Un silence inquiétant s’est abattu sur près de 900 000 hectares. En un peu plus de deux décennies, l’équivalent de plus de 1,2 million de terrains de football a été rayé de la carte verte du sud-est de la République démocratique du Congo. Les forêts de miombo, ces écosystèmes clés de l’Afrique australe, sont en train de disparaître à un rythme effréné, sacrifiées sur l’autel de l’extraction du cuivre et du cobalt. Une étude implacable publiée en mars par les ONG Afrewatch et Fern sonne l’alarme : entre 2000 et 2024, ce sont exactement 873 926 hectares de couvert forestier qui se sont évaporés dans l’arc cuprifère katangais. La transition énergétique mondiale, si verte sur le papier, se nourrit-elle de la destruction d’un poumon vital pour la région ?
Le rapport intitulé « Minerais stratégiques et forêts du miombo en République démocratique du Congo » dresse un constat sans appel, balayant l’argument d’un impact minier marginal. Les images satellitaires et les observations de terrain ne mentent pas : la progression des carrières à ciel ouvert, des voies de transport et des infrastructures minières est le moteur direct de cette hémorragie écologique. Dans les périmètres des grandes concessions, les surfaces artificialisées ont été multipliées par plus de sept. La forêt recule, la mine avance. Une équation simple et tragique qui transforme un patrimoine naturel en paysage lunaire.

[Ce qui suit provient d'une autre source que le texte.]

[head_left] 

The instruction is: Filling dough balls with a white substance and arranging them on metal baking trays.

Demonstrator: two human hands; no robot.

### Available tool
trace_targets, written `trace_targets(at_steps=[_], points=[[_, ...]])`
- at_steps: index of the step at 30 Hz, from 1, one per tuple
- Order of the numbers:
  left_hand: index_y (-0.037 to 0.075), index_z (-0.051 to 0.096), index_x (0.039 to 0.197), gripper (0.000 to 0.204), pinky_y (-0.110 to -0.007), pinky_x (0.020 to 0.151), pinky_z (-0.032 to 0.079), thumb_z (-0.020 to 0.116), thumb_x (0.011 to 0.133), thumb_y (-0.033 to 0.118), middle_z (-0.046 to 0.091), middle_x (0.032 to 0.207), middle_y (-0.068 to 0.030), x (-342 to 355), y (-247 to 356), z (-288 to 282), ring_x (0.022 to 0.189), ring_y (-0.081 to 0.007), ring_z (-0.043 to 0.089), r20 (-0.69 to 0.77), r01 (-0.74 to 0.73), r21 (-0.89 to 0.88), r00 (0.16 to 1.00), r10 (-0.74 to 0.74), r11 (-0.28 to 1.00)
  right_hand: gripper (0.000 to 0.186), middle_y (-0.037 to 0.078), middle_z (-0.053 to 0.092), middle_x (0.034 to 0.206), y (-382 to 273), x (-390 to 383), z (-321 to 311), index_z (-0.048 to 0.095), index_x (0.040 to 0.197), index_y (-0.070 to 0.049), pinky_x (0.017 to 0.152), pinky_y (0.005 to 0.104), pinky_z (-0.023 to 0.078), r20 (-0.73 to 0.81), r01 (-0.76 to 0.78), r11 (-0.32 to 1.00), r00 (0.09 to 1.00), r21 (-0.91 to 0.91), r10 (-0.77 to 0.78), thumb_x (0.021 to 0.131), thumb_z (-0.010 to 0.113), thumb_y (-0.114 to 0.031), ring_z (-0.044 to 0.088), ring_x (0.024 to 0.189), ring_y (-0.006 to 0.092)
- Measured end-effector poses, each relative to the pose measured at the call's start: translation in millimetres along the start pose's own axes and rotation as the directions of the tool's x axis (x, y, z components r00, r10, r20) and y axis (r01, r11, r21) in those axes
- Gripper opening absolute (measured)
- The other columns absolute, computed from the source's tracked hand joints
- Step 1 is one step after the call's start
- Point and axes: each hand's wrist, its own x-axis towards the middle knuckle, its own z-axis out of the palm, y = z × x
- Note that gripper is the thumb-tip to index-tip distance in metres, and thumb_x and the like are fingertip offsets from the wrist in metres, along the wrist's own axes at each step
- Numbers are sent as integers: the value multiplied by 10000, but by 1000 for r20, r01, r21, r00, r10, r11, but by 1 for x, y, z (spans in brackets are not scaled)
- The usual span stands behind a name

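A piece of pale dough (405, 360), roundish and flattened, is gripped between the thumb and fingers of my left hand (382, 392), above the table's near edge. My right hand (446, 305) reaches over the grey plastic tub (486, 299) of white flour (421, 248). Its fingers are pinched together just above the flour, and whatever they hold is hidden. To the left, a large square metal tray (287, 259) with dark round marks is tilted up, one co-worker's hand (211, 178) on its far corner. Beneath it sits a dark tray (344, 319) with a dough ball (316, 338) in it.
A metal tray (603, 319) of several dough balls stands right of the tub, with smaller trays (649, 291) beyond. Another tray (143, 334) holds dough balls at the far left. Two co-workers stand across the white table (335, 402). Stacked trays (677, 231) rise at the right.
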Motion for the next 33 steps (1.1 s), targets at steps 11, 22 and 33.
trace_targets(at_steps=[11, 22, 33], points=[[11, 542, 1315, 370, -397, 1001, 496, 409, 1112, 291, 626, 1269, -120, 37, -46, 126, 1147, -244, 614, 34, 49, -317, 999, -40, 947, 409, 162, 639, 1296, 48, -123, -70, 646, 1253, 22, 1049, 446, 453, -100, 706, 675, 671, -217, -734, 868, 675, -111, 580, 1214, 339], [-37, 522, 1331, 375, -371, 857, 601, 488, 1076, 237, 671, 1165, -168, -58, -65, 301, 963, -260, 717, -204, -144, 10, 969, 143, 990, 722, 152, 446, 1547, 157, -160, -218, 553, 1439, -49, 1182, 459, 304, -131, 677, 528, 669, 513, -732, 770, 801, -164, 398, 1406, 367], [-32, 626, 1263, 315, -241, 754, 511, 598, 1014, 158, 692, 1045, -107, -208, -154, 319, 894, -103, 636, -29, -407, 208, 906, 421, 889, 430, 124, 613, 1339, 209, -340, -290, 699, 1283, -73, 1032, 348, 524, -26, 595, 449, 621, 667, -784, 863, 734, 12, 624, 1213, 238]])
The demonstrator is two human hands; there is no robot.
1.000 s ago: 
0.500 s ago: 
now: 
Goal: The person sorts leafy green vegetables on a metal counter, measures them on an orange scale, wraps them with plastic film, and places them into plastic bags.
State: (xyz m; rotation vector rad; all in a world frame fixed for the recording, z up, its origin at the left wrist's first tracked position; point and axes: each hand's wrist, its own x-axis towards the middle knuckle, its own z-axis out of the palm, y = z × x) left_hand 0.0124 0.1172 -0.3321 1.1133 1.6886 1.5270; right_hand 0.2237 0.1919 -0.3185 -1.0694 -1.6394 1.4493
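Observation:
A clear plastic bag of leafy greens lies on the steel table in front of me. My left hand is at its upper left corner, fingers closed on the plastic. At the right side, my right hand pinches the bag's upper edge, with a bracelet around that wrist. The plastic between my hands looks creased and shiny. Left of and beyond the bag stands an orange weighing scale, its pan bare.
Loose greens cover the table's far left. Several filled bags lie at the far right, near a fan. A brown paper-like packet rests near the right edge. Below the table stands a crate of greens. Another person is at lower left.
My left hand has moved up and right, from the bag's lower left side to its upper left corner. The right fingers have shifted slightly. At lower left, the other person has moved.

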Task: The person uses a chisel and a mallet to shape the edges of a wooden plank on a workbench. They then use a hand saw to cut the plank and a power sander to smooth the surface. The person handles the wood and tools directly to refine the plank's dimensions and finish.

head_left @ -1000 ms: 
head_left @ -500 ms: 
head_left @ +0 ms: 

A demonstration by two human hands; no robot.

Et le pire est peut-être à venir. La déforestation en RDC liée aux mines de cuivre et de cobalt a connu une accélération vertigineuse au cours de la dernière décennie. Le rythme de destruction a presque doublé, porté par une demande mondiale insatiable pour ces minerais dits « critiques », essentiels aux batteries de véhicules électriques et à nos appareils numériques. La RDC, qui détient parmi les plus grandes réserves planétaires, paie le prix fort de cette course effrénée. La superficie forestière perdue représente déjà environ 18% de l’ensemble de l’arc cuprifère congolais. Où s’arrêtera cette saignée ?
Les forêts de miombo ne sont pas de simples étendues d’arbres. Ce sont des écosystèmes complexes, cruciaux pour la régulation du climat régional. Elles stockent d’immenses quantités de carbone, hébergent une biodiversité unique et fournissent des services vitaux aux populations locales : bois de chauffe, médicaments, nourriture, et protection des sols. Leur disparition est une triple peine : écologique, climatique et sociale. Les communautés riveraines voient leur cadre de vie se dégrader et leurs moyens de subsistance traditionnels s’évanouir, sans toujours bénéficier des retombées promises par l’industrie extractive.
L’ombre du corridor de Lobito plane désormais sur cette région en détresse. Ce projet majeur de corridor ferroviaire, visant à relier l’Angola, la RDC et la Zambie pour exporter les minerais plus rapidement, pourrait agir comme un puissant accélérateur de la déforestation. En facilitant l’évacuation de volumes toujours plus grands de cuivre et de cobalt, il risque d’intensifier la pression sur les forêts restantes. Le « test de crédibilité de la transition » évoqué dans l’étude d’Afrewatch et Fern est là : peut-on construire un avenir sobre en carbone en détruisant les puits de carbone naturels de la planète ? La contradiction est criante.
Face à cette urgence, la société civile congolaise et internationale monte au créneau. Les appels se multiplient pour une réforme en profondeur de la gouvernance du secteur minier. Il s’agit d’imposer des conditions d’investissement qui intègrent le coût environnemental réel, de renforcer les études d’impact, de faire respecter la loi et de garantir une répartition équitable des bénéfices. La protection des forêts doit cesser d’être la variable d’ajustement de l’économie minière. La communauté internationale, avide de ces minerais, a aussi sa part de responsabilité : elle ne peut exiger une transition verte au Nord financée par une catastrophe écologique au Sud.
Les chiffres sont têtus. 873 926 hectares en 24 ans. Un rythme qui s’emballe. Une biodiversité qui s’éteint. Le rapport Afrewatch-Fern est un électrochoc qui doit pousser à l’action. La préservation des forêts de miombo n’est pas un obstacle au développement, mais la condition sine qua non d’un développement véritablement durable pour la RDC. Il est encore temps d’inverser la tendance, de choisir une voie où l’exploitation des richesses du sous-sol ne signe pas l’arrêt de mort des richesses de la surface. L’avenir climatique de la région, et le bien-être de ses habitants, en dépendent.